2
votes

I have some word templates(dot/dotx) files that contain xml tags along with plain text.
At run time, I need to replace the xml tags with their respective mail merge fields.

So, need to parse the document for these xml tags and replace them with merge fields. I was using Regex to find and replace these xml tags. But I was suggested to use XML parser to parse for XML tags (Regex for string enclosed in <*>, C#)

Now that I have presented my case better,
could you please guide if XML parser will be a right tool to achive above?
if yes, do I need to save the word document as xml file and then need to parse for xml tags?

Please guide.

4
Are you actually embedding custom XML into the Word templates? Or are you just typing angle brackets into the text? There is a difference.

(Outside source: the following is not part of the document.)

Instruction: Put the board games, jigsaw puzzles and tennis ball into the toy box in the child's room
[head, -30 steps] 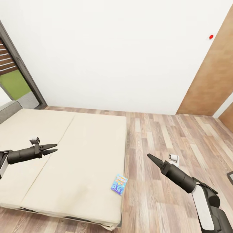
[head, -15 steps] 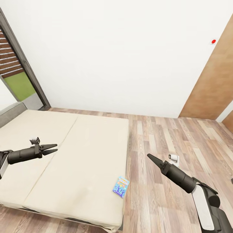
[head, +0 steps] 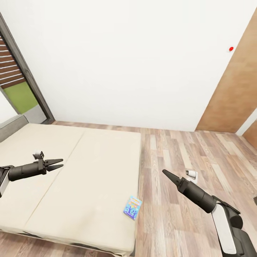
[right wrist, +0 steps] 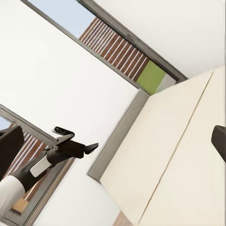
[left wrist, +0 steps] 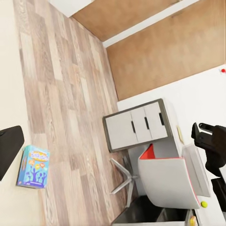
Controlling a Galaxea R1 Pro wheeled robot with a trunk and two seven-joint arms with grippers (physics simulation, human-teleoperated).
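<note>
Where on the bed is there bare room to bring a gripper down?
Nearly all the bed is bare mattress, from the headboard side to the centre seam and beyond. The only item is the small blue board game at the floor-side edge, near the foot corner.

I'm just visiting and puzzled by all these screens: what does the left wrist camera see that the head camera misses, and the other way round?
The left wrist camera alone takes in a grey-topped cabinet with white drawers, a white chair and a small yellow-green ball.

The head camera alone takes in the left gripper, a dark-framed window and a red dot on the wall.

Both show the blue game box near the edge of the beige bed, the wood floor and the right gripper.
</note>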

An XML parser wouldn't help if you're just typing angle brackets into the text of a Word document.CoderDennis
Thanks Dennis, well... it's the end users who will be creating the templates by entering these XML tags by manually typing in angle brackets.inutan
Inutan, you just asked this same question 3 times, in 3 different threads. That isn't necessary. Stick to one question.Cheeso
If you're really engineering a process where users will be hand-coding its input XML in Microsoft Word, you might as well just shoot yourself in the head now.Robert Rossney

4 Answers

2
votes

You need to use the Word APIs. This is more complicated than you think.

Word 2003 files (.doc, dot) are stored in a proprietary, binary format. Reading this format by reading the specification is near impossible, and it's well worth it to invest in an SDK for this, or to connect directly to Word through COM to handle the processing.

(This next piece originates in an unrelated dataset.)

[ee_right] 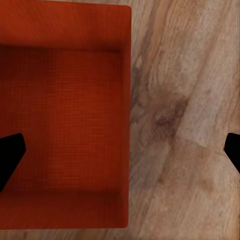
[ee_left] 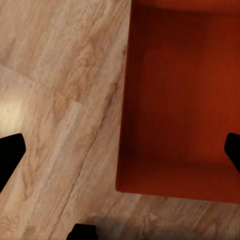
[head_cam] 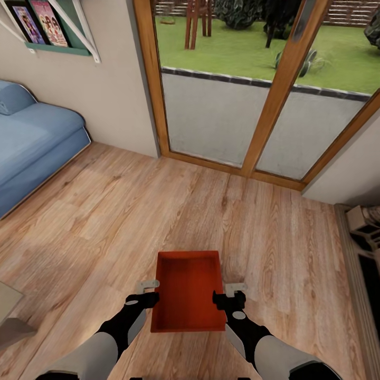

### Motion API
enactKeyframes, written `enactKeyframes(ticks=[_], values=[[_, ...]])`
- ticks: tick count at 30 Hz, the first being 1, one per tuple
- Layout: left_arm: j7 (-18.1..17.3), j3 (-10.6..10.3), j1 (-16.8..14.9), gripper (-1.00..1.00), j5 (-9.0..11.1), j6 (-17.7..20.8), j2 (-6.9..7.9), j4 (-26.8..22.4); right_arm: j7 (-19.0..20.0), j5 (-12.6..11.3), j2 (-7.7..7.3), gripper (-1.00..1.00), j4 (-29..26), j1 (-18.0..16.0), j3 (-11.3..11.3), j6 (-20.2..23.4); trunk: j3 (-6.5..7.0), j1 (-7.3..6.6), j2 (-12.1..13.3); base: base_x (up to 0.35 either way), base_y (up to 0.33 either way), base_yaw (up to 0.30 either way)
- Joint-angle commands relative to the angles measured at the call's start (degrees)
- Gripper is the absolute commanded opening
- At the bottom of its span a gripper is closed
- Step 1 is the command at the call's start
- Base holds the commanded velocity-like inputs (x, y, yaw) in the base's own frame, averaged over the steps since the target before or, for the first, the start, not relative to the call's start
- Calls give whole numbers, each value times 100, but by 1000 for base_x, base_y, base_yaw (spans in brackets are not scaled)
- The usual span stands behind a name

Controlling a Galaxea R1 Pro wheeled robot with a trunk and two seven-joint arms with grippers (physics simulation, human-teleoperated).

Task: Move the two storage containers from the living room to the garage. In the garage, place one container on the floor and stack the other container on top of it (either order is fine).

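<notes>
One orange-red storage container [head_cam: 187, 293] with no lid lies over the light wood-plank floor [head_cam: 105, 211] of the living room, just in front of me. My left gripper [head_cam: 149, 293] is at its left wall and my right gripper [head_cam: 230, 295] at its right wall. In the left wrist view the container [ee_left: 185, 100] has one long wall running between the widely spread fingers of the left gripper [ee_left: 122, 150]. The right wrist view shows the same for the container [ee_right: 65, 115] and the right gripper [ee_right: 122, 150]. Both grippers are open. I cannot tell whether the container rests on the floor.
A blue sofa [head_cam: 31, 142] stands at the left under a wall shelf [head_cam: 53, 37] of books. Wood-framed glass doors [head_cam: 274, 105] onto a lawn close the far side. A dark low unit [head_cam: 364, 264] lines the right edge, and a pale furniture corner [head_cam: 10, 311] juts in at the lower left.
</notes>
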Motion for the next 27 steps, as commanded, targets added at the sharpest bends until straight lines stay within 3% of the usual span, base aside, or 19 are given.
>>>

Word 2007 files (.docx, .dotx) are indeed in XML, but a .docx file is actually a zipped heirarchy of folders and files creating the document in pieces. For this, the OpenXML SDK can handle .docx, and I assume can also handle their equivalent templates.

An alternative for the 2007 format is to create your template using Word, and learn the heirarchy of files and handle them appropriately. Change the .docx or .dotx extension to .zip, unzip, and find where your find-and-replace tags are located. You may be able to just replace the tags, rezip the heirarchy and rename the extension.

1
votes

Why don't you use the Word APIs to do this? I can't imagine any way to do this safely without using the APIs that were designed for the purpose.

0
votes

Yes, you can to use System.Xml.XmlDocument class to read your XML source. You'll also need to declare all namespaces required to deal with that XML content.

0
votes

First of all, I think Regex should be just fine.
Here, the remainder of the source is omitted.